Read Palantir’s 9-point manifesto on AI sovereignty

AI For Business


Palantir is back with another manifesto that clearly demonstrates the value of AI.

On Tuesday, the company posted nine posts on X about the importance of “AI sovereignty.” The post urged companies to keep data in-house rather than outsourcing it to institutions that Palantir says are untrustworthy.

The post also slams “tokenmaxxing” spending as much money as possible on AI. Palantir wrote that the spending has an “addictive sense of false progress.”

Alex Karp has long been a critic of the Frontier AI Institute. In early June, he told CNBC that AI companies “don’t realize how unlikely they are.” Karp said his company’s products “don’t really work as expected” by customers.

Palantir’s 9 posts:

1. AI sovereignty will determine the future of educational institutions. Sovereignty is a prerequisite for choice. Relinquishing sovereignty transfers your institution’s future choices to others, who can exploit it for their own benefit and your detriment.

2. Data retention is your treasure. Please forward at your own risk. Your ability to win depends on your ability to recognize and use your unique edges, and continue to win by compounding the underlying data to generate new insights. Transferring that data inherits access to existing winning plays and gives you the means to produce new plays.

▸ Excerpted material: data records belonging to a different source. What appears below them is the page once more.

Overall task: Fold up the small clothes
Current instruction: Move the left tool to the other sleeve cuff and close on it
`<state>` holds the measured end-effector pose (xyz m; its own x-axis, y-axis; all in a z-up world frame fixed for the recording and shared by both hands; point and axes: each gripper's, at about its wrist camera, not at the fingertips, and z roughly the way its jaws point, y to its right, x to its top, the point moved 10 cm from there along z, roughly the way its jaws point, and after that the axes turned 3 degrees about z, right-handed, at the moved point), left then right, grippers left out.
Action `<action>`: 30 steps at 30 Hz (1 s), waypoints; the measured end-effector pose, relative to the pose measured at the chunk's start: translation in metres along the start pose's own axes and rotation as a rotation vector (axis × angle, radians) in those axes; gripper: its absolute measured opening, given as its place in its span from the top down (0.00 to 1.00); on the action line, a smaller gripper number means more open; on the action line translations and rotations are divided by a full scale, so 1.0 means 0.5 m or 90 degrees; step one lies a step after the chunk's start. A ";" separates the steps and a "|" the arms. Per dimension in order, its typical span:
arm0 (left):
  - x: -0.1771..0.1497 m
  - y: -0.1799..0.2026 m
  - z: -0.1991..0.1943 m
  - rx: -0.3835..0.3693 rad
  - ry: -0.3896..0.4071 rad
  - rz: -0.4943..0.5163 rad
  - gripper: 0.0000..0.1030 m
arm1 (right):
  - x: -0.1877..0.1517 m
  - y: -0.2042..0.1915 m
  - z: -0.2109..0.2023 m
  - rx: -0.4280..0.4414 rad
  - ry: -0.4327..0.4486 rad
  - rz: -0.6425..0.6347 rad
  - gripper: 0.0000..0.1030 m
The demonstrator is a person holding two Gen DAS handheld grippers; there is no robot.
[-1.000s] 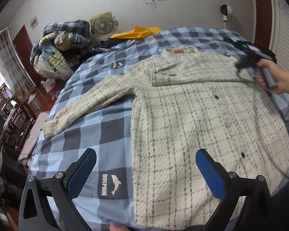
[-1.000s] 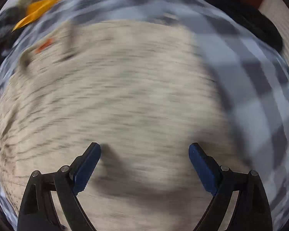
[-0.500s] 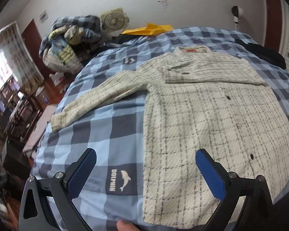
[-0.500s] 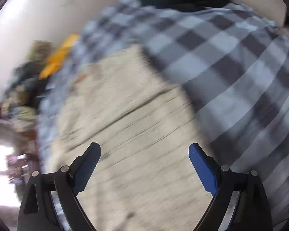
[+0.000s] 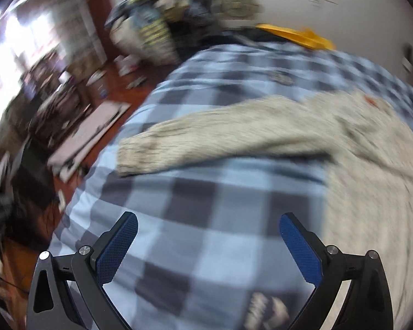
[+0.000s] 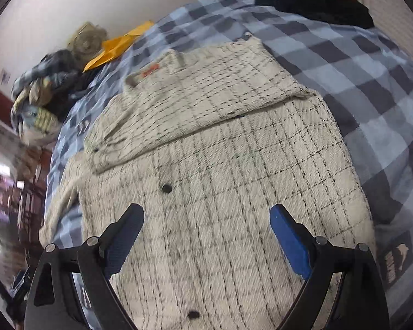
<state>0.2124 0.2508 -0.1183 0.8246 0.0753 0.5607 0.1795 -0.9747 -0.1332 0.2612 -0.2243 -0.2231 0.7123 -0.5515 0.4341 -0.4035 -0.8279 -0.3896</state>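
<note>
A cream jacket with a thin black check (image 6: 234,165) lies flat on a blue checked bedspread (image 6: 371,63). One sleeve (image 6: 201,96) is folded across its chest below the orange collar label. The other sleeve (image 5: 220,134) lies stretched out to the left over the bedspread (image 5: 206,220). My left gripper (image 5: 206,244) hangs open over bare bedspread, short of that sleeve and left of the jacket's body (image 5: 371,192). Over the jacket's lower front, near a black button, my right gripper (image 6: 206,233) stands open with nothing between its blue pads.
A heap of clothes (image 5: 157,27) and a fan (image 6: 88,38) sit at the bed's far end beside a yellow item (image 6: 118,46). A dark garment (image 6: 322,5) lies at the far right corner. The bed's left edge (image 5: 77,192) drops to a cluttered floor.
The left view has swung left, from the jacket's hem to the outstretched sleeve and the bed's left edge. The right view has pulled back from the jacket's right side, and the whole jacket shows.
</note>
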 end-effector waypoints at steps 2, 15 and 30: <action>0.029 -0.077 0.063 0.023 -0.010 -0.059 0.00 | -0.007 -0.010 -0.005 0.046 -0.025 0.007 0.12; 0.050 -0.336 0.307 0.033 -0.072 -0.282 0.00 | -0.083 -0.143 -0.013 0.235 -0.155 0.016 0.11; 0.073 -0.300 0.416 0.064 -0.146 -0.173 0.60 | -0.121 -0.223 -0.021 0.269 -0.125 -0.038 0.11</action>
<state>0.3274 0.4434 -0.2479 0.8366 0.3847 0.3901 0.4508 -0.8880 -0.0911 0.2573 -0.0999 -0.1975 0.8388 -0.4408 0.3195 -0.1187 -0.7208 -0.6829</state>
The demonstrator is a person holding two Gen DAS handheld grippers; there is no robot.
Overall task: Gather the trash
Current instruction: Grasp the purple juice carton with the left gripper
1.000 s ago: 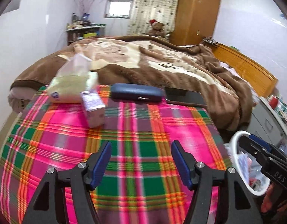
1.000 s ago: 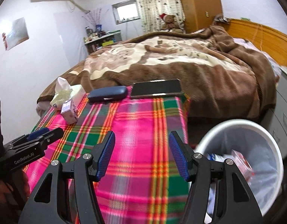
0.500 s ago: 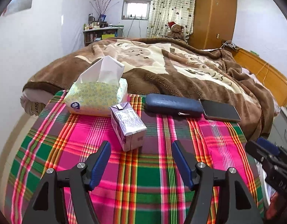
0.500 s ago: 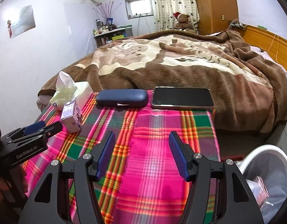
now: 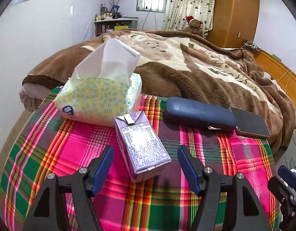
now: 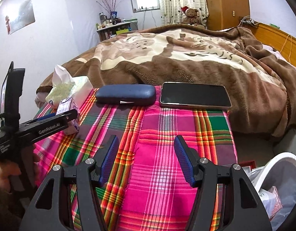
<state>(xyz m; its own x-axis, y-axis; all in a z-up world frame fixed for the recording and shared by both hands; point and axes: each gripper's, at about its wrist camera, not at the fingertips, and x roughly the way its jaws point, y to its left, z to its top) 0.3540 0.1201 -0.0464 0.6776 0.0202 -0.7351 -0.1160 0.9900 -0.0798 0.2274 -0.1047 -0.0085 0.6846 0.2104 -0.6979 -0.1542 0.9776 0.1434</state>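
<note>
Standing on plaid cloth: small purple drink carton, upright on its base, folded top flap up.
Carton long axis: vertical; the printed broad face looks toward the left wrist camera, one corner edge turned toward the left pad.
Carton position: on the pink, green and orange plaid-covered counter, just in front of the yellow-dotted soft tissue pack.
Left tongs: wide, blue pads on either side of the carton, clear gaps both sides, nothing gripped.
Right tongs: wide, empty, over bare plaid.
Neighbours: dark blue oblong glasses case and black smartphone lying flat along the far edge.
Bin: white plastic-lined trash bin, lower right, beside the counter.
</note>
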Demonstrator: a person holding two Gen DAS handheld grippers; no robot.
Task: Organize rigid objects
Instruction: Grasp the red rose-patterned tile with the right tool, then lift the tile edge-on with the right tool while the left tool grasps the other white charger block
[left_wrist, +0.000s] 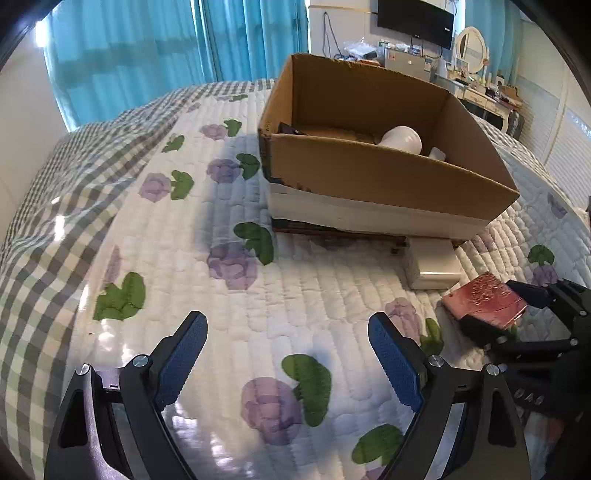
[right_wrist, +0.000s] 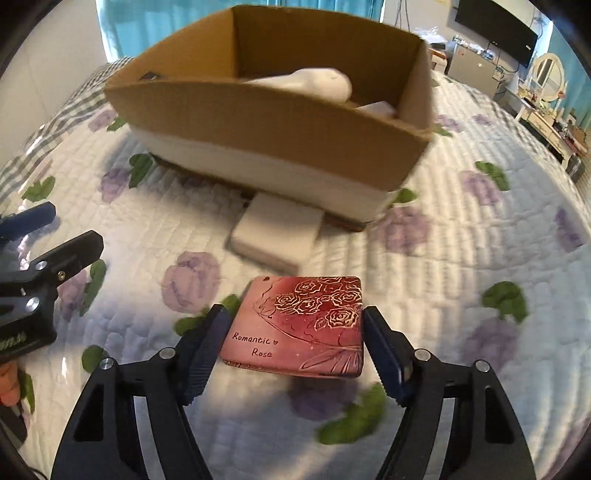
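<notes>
R gripper (right_wrist: 291, 336) clamps flat pink rose-embossed tin (right_wrist: 299, 325); L gripper (left_wrist: 288, 332) spread wide, empty, over quilted bedspread (left_wrist: 258, 295). Cardboard box (right_wrist: 280, 147) behind.

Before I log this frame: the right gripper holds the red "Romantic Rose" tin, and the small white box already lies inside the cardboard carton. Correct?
Not quite. The small white box lies on the quilt just outside the cardboard carton, against its near wall, as the right wrist view shows. The right gripper does hold the red tin.
</notes>
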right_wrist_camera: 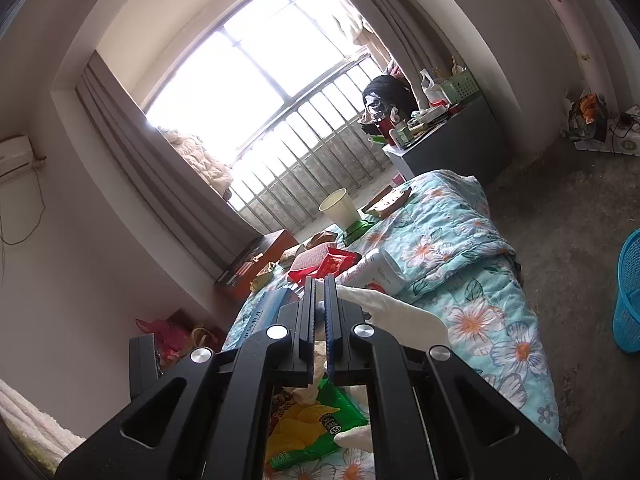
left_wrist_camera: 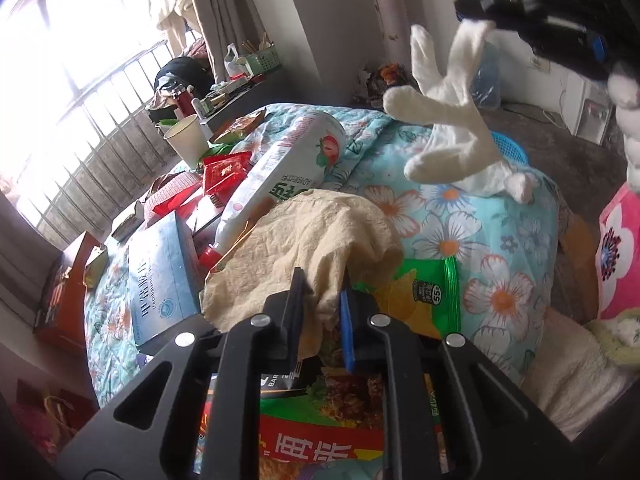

3. Tokenmaxxing hijacks your values ​​and reduces your organizational strength and intelligence. Pursuing the use of large amounts of tokens encourages disposable scripts over robust software, and comes with an addictive sense of false progress. There are reasons why token sellers refuse to charge based on value.

4. Controlling your weight is controlling your destiny. Weight is a distillation of hard-earned and accumulated organizational knowledge. When you let someone else control your weight, you are allowing the alpha part of your business to shift into theirs.

5. There is no contradiction between sovereignty and alpha.. An architecture that maintains maximum sovereignty is one that allows institutions to own tribal knowledge and compound it as alpha.

6. Politicizing technical issues of sovereignty is what our adversaries want. The politicization of technology is the root of false sovereignty. The politicization of technology, especially on Western battlefields, results in decisions that appear to reduce dependence but ultimately limit agency.

7. Real expertise exists. Allowing politics and favoritism to dictate technical decisions rewards those who are best at politics, not who is right. Listen to the person closest to the problem, not the person who speaks most convincingly about it.

8. Learn from institutions that are successful or consistently performing. Institutions facing existential threat cannot afford to make technical decisions based on political preferences.

9. Listen only to institutions, countries, and people that are proven to be correct. A track record of correctness is the best and only signal of future correctness. It’s very wrong to judge something as right or wrong based on who likes it.